Moreover, Europe must change course. The successive crises of recent years have proved disastrous for European citizens, giving rise to regimes that are insufferable.
Invest in human capital
It is high time to invest heavily in human capital. And what better interlocutor to achieve this than the social partners who are at the heart of our workforce.
Europe can also support this approach by acting as a lever for public investment.
The cohesion funds will therefore have to play an active role in the transition from our current model to a socially and environmentally sustainable model, while public investments contributing to carbon neutrality and social development will have to be excluded from the calculation of the debt of the States, so as not to plunge European economies into even more fragility.
We will also have to create jobs that will lead to this transition and train workers accordingly. Digital transition will have to be at the heart of this action.
Access to a high-quality WiFi network is now indispensable in Europe. Digital technology and its learning are essential for the development of new skills on the labour market, which is why we are calling for an increase in European funds currently allocated to the training of young people, and a redistribution of these to training in new technological tools.
We must also guarantee the acceptability of this transition to all European citizens, especially the most vulnerable.
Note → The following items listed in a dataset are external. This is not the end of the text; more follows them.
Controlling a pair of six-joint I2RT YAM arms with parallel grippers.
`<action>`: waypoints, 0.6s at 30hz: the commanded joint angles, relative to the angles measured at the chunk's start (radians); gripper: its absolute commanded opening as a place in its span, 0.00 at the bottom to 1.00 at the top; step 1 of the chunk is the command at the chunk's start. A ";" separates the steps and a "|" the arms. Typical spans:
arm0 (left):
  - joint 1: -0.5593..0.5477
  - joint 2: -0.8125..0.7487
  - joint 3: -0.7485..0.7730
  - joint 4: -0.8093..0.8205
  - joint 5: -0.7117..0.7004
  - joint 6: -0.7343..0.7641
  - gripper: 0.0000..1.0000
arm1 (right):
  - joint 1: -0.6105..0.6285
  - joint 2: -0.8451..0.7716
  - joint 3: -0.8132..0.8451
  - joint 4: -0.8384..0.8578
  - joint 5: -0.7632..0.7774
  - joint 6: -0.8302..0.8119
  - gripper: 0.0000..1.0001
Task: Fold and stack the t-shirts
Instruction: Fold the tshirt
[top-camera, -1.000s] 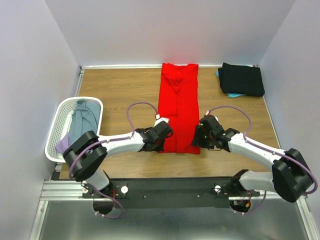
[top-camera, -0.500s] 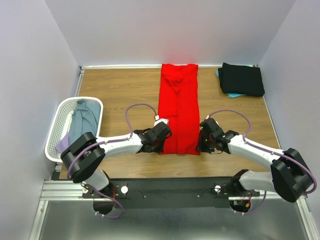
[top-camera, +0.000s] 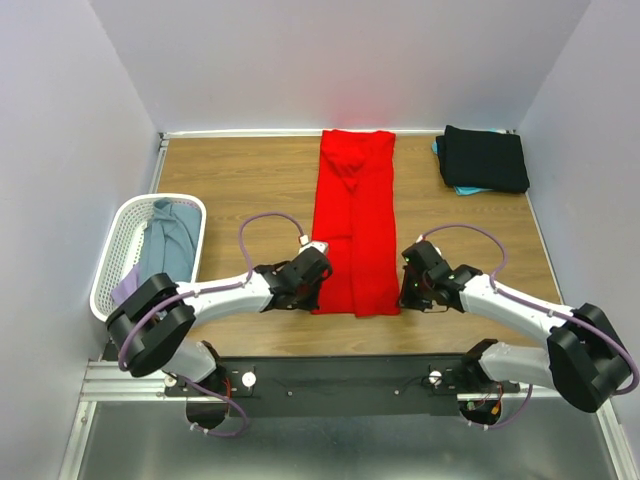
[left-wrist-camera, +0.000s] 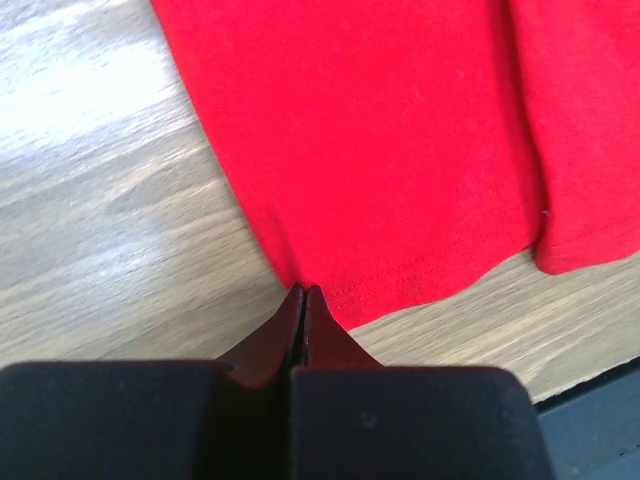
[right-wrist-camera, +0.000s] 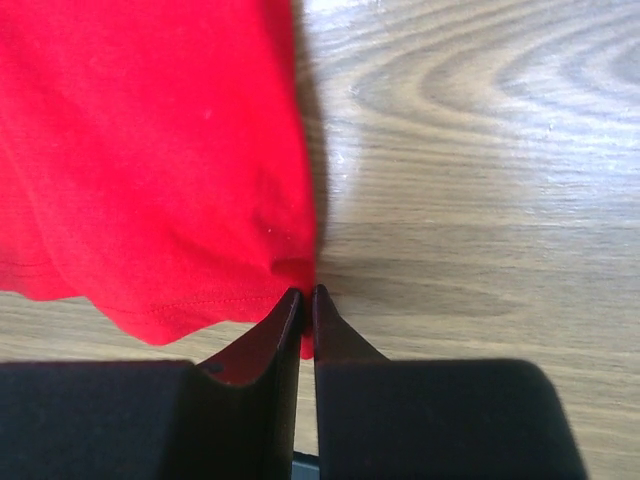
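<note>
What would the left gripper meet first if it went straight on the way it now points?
The red t-shirt: the left gripper is pinched shut at its near hem, and red cloth fills the line ahead. How steeply it tilts toward the table is unclear.

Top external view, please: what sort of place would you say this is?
Probably a robotics lab test cell, not a home: plain white walls box in a wooden table, with a laundry basket and a red t-shirt laid out.

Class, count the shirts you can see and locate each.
5: red shirt mid-table; black shirt atop teal shirt, far right; grey-blue shirt, lavender shirt in basket. Others may hide there.
</note>
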 joint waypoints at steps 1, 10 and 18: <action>0.018 -0.041 -0.035 -0.002 0.053 -0.003 0.00 | 0.009 -0.018 -0.012 -0.044 0.026 0.016 0.14; 0.015 -0.079 -0.081 0.031 0.151 0.000 0.00 | 0.039 -0.083 -0.011 -0.062 -0.037 0.022 0.11; 0.001 -0.208 -0.044 -0.062 0.150 -0.005 0.00 | 0.168 -0.161 0.072 -0.168 0.010 0.099 0.09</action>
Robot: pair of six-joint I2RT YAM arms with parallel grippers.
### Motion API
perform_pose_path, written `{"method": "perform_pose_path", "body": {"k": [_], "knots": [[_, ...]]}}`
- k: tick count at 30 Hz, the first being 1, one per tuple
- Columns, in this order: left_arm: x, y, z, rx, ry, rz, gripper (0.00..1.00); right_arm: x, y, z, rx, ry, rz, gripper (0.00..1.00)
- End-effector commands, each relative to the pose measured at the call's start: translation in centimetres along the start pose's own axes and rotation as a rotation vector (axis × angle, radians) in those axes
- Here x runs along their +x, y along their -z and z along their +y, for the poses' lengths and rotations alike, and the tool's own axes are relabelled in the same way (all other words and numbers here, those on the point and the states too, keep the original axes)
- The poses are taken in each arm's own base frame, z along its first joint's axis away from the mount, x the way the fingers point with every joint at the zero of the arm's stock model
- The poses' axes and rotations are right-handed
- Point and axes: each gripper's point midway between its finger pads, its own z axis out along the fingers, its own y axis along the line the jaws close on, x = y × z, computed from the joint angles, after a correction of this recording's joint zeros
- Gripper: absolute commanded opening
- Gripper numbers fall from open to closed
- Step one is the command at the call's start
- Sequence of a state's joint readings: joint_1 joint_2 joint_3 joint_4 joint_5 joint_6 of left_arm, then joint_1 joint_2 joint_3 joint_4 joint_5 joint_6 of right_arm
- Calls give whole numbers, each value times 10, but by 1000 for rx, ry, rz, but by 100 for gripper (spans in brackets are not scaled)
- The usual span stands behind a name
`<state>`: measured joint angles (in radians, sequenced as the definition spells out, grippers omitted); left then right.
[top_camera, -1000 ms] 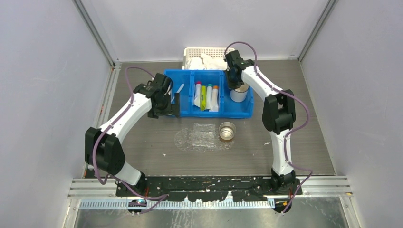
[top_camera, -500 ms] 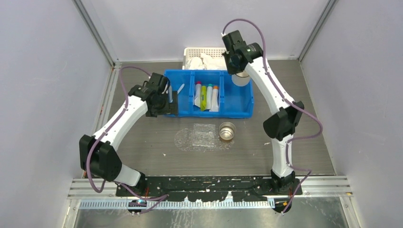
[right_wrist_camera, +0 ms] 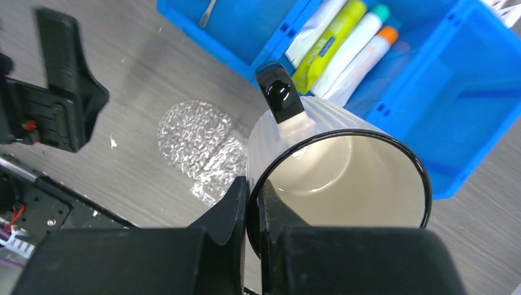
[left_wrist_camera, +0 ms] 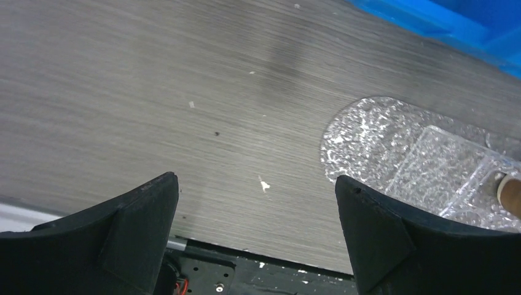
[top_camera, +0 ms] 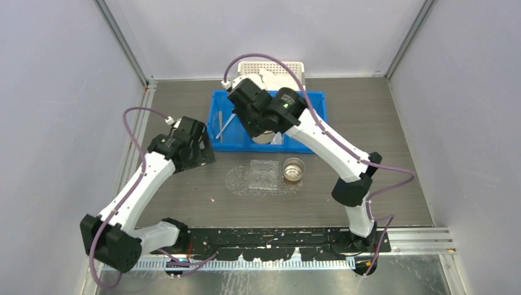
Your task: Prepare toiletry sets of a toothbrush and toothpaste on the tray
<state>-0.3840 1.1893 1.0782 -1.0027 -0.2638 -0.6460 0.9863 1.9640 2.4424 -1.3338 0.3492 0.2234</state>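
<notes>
Left jaws spread wide, tray [left_wrist_camera: 359, 135] ahead to their right.

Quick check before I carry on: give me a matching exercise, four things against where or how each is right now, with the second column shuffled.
1. left hand
2. right hand
3. toothpaste
4. metal cup

A. in the blue bin
B. shut on the mug's rim
C. open above the table
D. at the tray's right end

Pairs: 1-C, 2-B, 3-A, 4-D
</notes>
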Motion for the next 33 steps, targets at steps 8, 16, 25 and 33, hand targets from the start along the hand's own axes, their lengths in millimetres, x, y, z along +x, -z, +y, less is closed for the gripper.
{"method": "perform_pose_path", "body": {"k": [8, 16, 25, 33], "knots": [[25, 48, 68, -117, 281, -170, 100, 5, -23, 77, -93, 1, 3, 1], [37, 66, 86, -97, 345, -229, 100, 19, -52, 112, -151, 12, 38, 1], [41, 76, 94, -75, 388, -270, 100, 48, -94, 138, -170, 64, 65, 1], [35, 92, 103, -74, 397, -327, 100, 73, -116, 149, -188, 70, 75, 1]]}}
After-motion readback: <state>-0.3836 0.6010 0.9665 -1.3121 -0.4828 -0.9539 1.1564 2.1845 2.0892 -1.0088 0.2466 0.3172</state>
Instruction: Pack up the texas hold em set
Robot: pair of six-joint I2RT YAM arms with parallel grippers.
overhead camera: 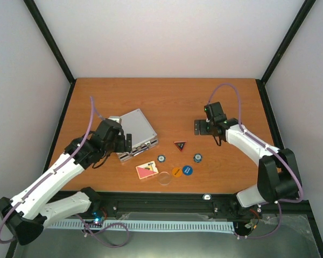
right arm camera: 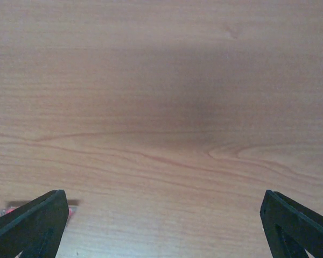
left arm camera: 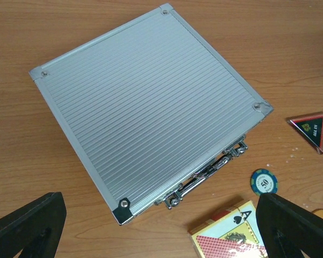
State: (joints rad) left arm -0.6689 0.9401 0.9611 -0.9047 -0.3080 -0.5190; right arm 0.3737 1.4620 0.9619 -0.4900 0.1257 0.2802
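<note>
Poised wide open and empty over a shut silver aluminium case (left arm camera: 151, 102): left gripper (left arm camera: 161, 217), spread past both sides of the near corner. Likeliest slip from here: shoving the light case across the wooden table (overhead camera: 167, 97) instead of springing its chrome latches (left arm camera: 174, 199), with nothing bracing it. Also at risk: scraping at thin discs lying flat, with little edge to pinch. Not yet packed, just right of that gripper: pink card deck (left arm camera: 226, 234), blue-white chip (left arm camera: 262, 183), red-black triangle (left arm camera: 310, 129). Further right: clear disc (overhead camera: 164, 178), orange disc (overhead camera: 176, 172), blue disc (overhead camera: 187, 170), second chip (overhead camera: 197, 157). Well beyond, over bare wood: right gripper (right arm camera: 164, 209), equally wide and empty.
</note>
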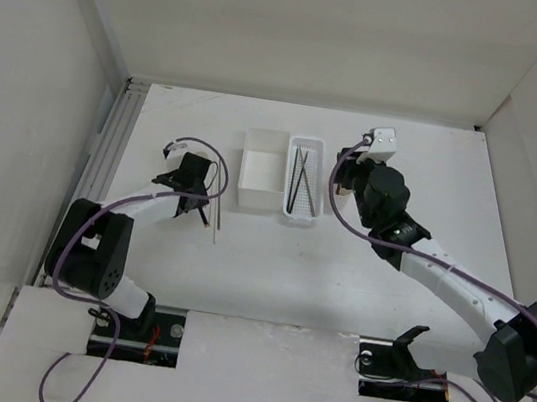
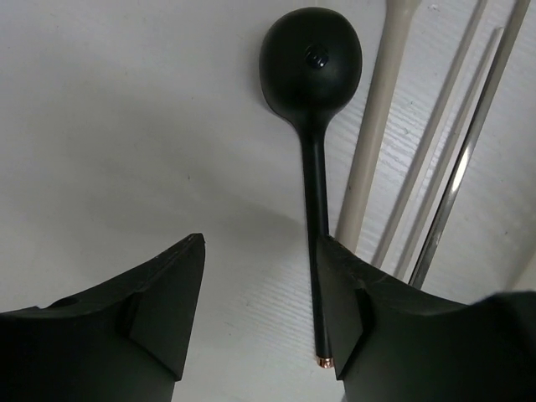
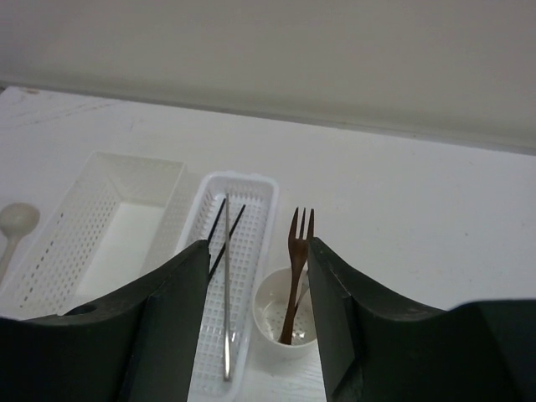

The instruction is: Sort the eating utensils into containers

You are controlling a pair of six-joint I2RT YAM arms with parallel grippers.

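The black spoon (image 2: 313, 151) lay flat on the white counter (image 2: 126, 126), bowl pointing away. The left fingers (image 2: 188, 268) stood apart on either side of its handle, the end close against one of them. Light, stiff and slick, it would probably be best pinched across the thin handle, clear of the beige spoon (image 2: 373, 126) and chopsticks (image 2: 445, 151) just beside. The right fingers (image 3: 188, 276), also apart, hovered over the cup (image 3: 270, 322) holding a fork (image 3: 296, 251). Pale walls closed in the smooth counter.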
The strengthening of social dialogue and the establishment of new social protection mechanisms will be necessary to accompany the most vulnerable to the transition. The European minimum wage and the realisation of the European pillar of social rights will be the guarantors of this success, while the European Semester will be responsible for putting this transition into action.
Rule of law
Currently responsible for coordinating national economic and social policies, we call for a comprehensive reform of the European Semester, where social and environmental issues will be put on an equal footing with economic issues.
Moreover, we call for a strengthening of the rule of law in Europe. It is crucial to restore confidence of European citizens in our institutions.
To do so, we must ensure greater transparency in the management of European day-to-day affairs and ensure greater participation by the European Parliament in the implementation of the European Semester.
It is also crucial to ensure that the fundamental rights to which each member state has subscribed are respected. However, we are currently witnessing flagrant violations of these values by some European partners, while they benefit generously from European funds.
That is why we are calling for a new democratic pact, whose principle of conditionality will be the cornerstone. Indeed, suspending the allocation of European funds to countries where fundamental rights are not respected must become a golden rule in Europe; for the European Semester, it must be imposed as a warning tool for all European partners.
The transition will thus be marked by a red heart that aims to be progressive and human in scale.